**Problem description**: Copy, exactly and without additions, every line in the records below from the one holding "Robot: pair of" through the one holding "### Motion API", both ends included.

(Stored items from a collection)
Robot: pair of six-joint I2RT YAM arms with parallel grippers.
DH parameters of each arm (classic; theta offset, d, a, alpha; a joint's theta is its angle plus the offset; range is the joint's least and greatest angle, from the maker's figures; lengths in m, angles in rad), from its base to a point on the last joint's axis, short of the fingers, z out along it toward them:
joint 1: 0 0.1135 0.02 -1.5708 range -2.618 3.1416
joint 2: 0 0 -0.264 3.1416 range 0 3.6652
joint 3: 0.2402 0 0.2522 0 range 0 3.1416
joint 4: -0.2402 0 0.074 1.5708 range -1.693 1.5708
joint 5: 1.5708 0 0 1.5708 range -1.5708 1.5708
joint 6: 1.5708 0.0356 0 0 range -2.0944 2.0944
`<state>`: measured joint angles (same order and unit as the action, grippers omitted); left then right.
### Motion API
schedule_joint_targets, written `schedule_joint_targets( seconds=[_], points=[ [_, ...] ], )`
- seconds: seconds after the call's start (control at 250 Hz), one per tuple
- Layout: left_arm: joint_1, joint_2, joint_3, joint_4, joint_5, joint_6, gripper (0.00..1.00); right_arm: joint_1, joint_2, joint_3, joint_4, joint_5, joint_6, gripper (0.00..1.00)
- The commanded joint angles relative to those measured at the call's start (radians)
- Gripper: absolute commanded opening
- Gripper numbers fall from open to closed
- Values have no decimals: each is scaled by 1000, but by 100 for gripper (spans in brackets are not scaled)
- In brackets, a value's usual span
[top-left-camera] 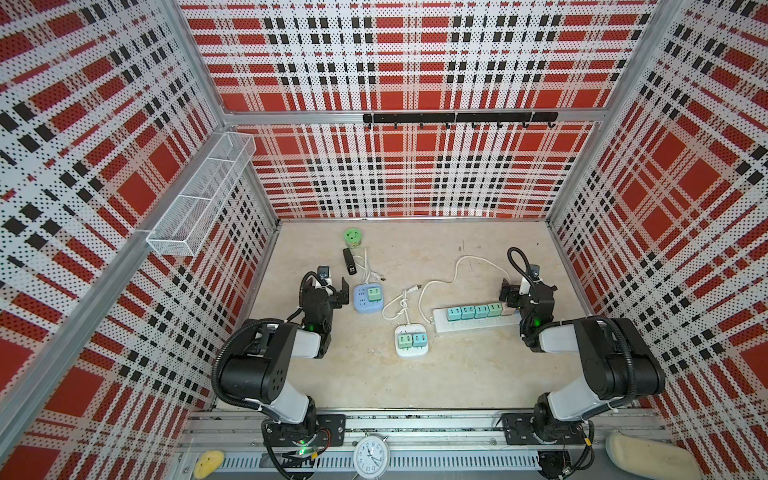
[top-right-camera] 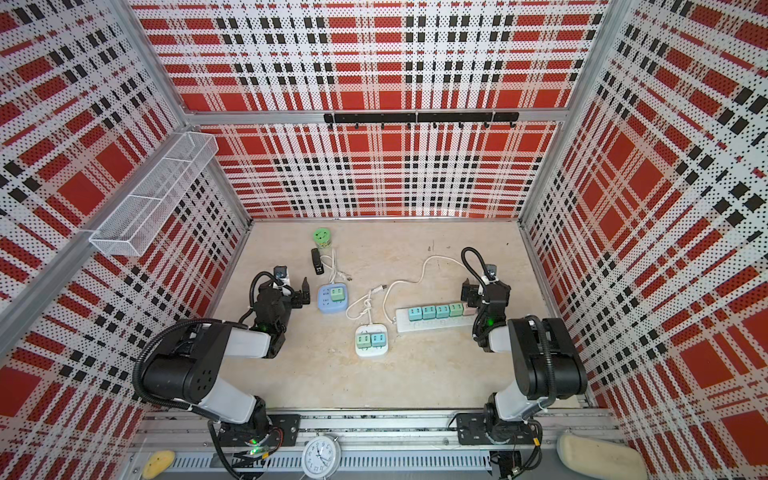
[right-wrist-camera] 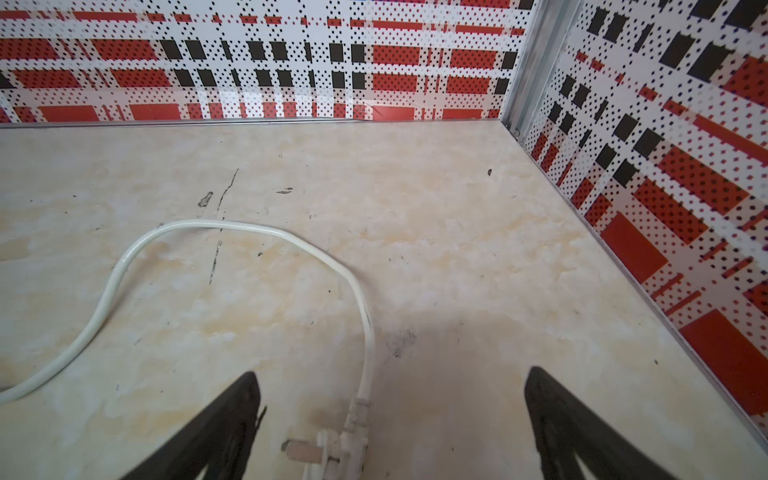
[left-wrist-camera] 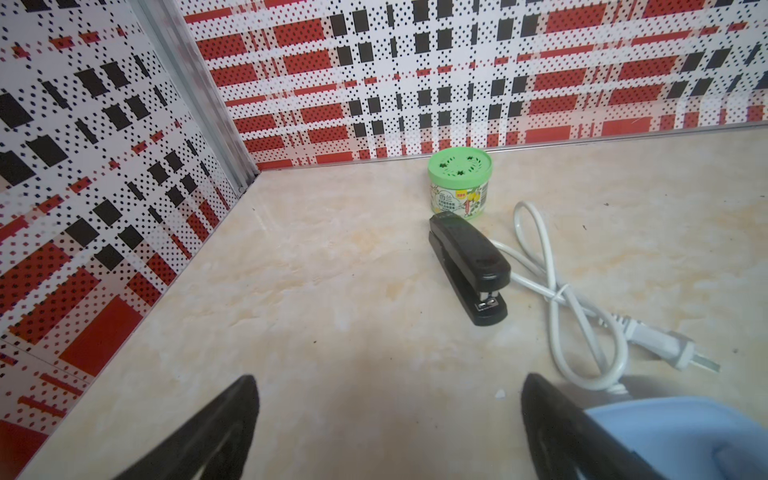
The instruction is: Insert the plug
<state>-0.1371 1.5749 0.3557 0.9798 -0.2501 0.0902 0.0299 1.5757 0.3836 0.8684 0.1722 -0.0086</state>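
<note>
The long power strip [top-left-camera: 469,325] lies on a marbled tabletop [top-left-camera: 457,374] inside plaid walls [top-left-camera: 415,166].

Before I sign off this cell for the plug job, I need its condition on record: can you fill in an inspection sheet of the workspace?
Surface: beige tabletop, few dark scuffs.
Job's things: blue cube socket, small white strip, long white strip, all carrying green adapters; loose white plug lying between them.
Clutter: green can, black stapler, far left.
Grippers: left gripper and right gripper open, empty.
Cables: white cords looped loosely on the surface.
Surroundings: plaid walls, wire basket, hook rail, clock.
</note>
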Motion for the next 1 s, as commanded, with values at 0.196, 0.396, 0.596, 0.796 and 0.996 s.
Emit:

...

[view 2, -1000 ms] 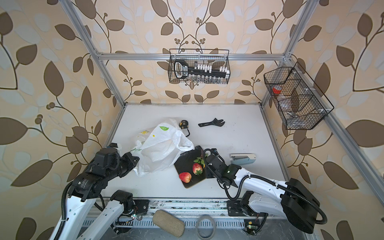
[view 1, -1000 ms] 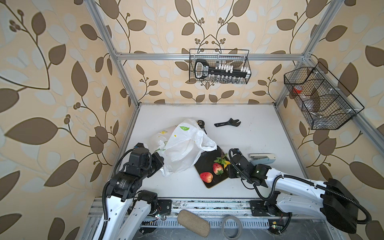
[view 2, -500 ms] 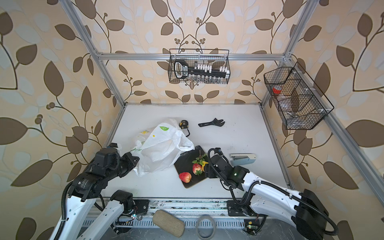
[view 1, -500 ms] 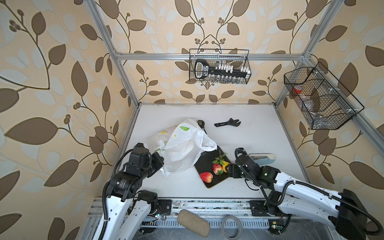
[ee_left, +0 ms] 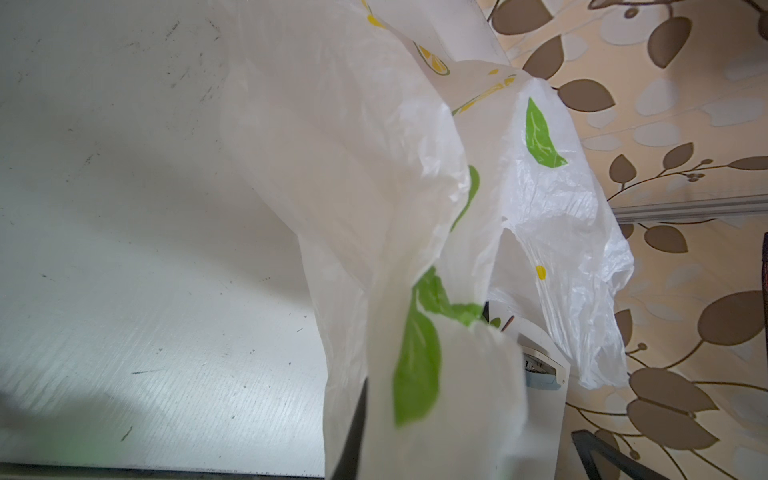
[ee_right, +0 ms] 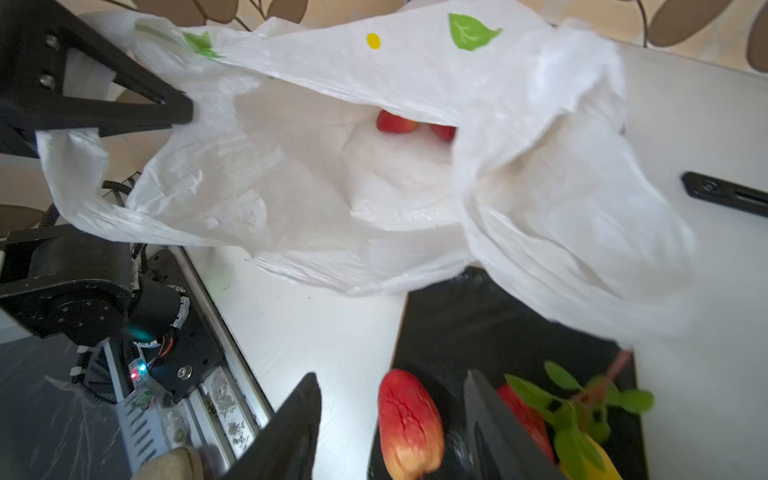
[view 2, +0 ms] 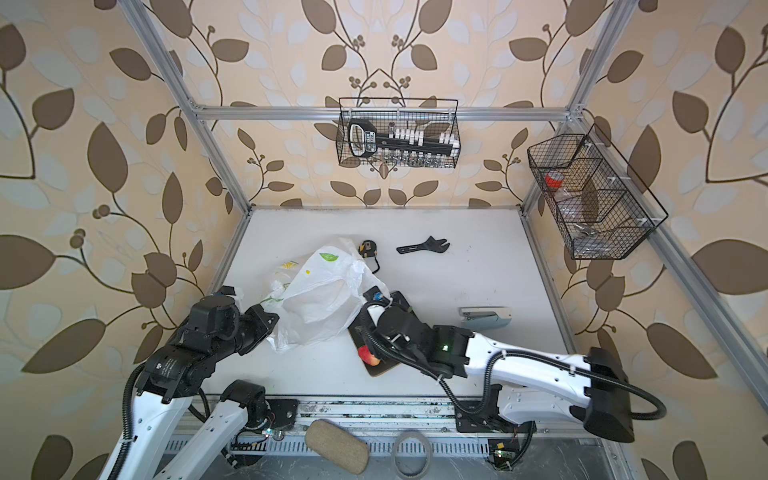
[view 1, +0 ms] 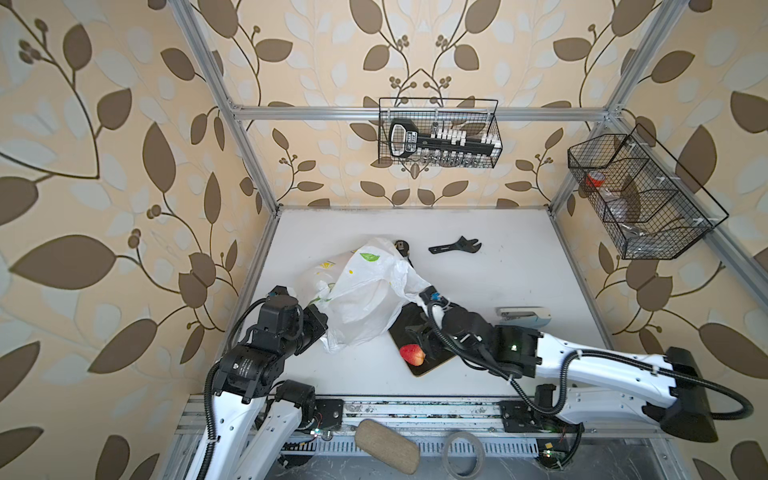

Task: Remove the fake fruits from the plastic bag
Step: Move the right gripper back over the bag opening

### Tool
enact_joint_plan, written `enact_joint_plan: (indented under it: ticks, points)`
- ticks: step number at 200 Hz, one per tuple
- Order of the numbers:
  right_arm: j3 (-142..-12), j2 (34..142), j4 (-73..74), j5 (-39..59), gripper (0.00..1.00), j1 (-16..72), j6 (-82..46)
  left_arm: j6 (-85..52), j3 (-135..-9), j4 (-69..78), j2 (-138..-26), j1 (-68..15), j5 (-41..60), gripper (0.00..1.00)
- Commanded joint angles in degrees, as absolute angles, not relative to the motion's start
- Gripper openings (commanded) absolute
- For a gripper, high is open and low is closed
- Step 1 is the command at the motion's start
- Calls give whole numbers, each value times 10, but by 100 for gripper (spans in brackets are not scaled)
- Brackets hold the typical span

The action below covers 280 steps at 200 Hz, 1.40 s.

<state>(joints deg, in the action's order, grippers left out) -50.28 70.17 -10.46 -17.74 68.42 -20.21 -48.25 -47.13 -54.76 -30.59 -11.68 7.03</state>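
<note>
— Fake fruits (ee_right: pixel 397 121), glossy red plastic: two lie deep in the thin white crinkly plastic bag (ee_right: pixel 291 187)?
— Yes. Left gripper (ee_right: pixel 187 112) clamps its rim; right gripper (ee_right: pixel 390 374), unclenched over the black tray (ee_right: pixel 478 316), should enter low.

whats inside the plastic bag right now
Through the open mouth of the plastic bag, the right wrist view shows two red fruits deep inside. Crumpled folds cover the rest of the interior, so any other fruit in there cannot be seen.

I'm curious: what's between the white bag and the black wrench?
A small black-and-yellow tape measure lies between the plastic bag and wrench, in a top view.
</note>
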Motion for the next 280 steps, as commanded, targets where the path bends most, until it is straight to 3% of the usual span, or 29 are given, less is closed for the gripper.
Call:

**The answer**:
Robot: pair of six-joint I2RT YAM arms with parallel grippers.
DH parameters of each arm (classic; theta offset, d, a, alpha; a joint's theta is its angle plus the offset; range is the joint's least and greatest angle, from the maker's figures; lengths in m, angles in rad), from its base to a point on the last joint's axis, short of the fingers, z out along it toward them:
joint 1: 0 0.1135 0.02 -1.5708 range -2.618 3.1416
joint 2: 0 0 -0.264 3.1416 range 0 3.6652
joint 3: 0.2402 0 0.2522 0 range 0 3.1416
joint 4: -0.2402 0 0.074 1.5708 range -1.693 1.5708
joint 5: 1.5708 0 0 1.5708 range -1.5708 1.5708
joint 6: 1.5708 0.0356 0 0 range -2.0944 2.0944
`<state>`: measured joint angles (same order and unit as the action, grippers omitted); left then right.
### Motion API

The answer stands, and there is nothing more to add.